▶ [Exercise instructions]:
Reprint the full listing exactly.

▶ [Data extract]:
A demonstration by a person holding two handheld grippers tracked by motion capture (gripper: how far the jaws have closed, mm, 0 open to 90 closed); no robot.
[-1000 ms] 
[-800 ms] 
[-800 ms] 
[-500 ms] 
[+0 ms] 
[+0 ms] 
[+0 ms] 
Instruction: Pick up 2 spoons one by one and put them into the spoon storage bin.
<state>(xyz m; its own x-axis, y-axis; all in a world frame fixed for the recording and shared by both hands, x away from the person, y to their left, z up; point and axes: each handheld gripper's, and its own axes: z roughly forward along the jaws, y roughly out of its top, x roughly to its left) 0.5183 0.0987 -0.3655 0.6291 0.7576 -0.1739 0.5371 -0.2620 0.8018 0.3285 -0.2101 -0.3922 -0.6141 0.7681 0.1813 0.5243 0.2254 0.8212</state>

▶ [Reply]:
A demonstration by a person holding two handheld grippers tracked by motion capture (gripper: how far the jaws have closed, mm, 0 open to 90 closed); no robot.
[-1000 ms] 
[-800 ms] 
[-800 ms] 
[-500 ms] 
[+0 ms] 
[+0 ms] 
[+0 ms] 
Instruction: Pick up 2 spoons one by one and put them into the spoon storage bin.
<state>(xyz m; its own x-axis, y-axis; all in a world frame fixed for the recording and shared by both hands, x away from the person, y to their left, z up; point and axes: each handheld gripper's, and its own axes: z roughly forward along the jaws, y roughly out of its top, x roughly to its left) 0.5183 0.0987 -0.3655 0.6291 0.7576 -0.1739 0.5371 -0.2620 0.8018 0.3285 -0.2101 -0.3922 -0.6141 0.7681 0.1813 0.5243 0.2254 0.8212</state>

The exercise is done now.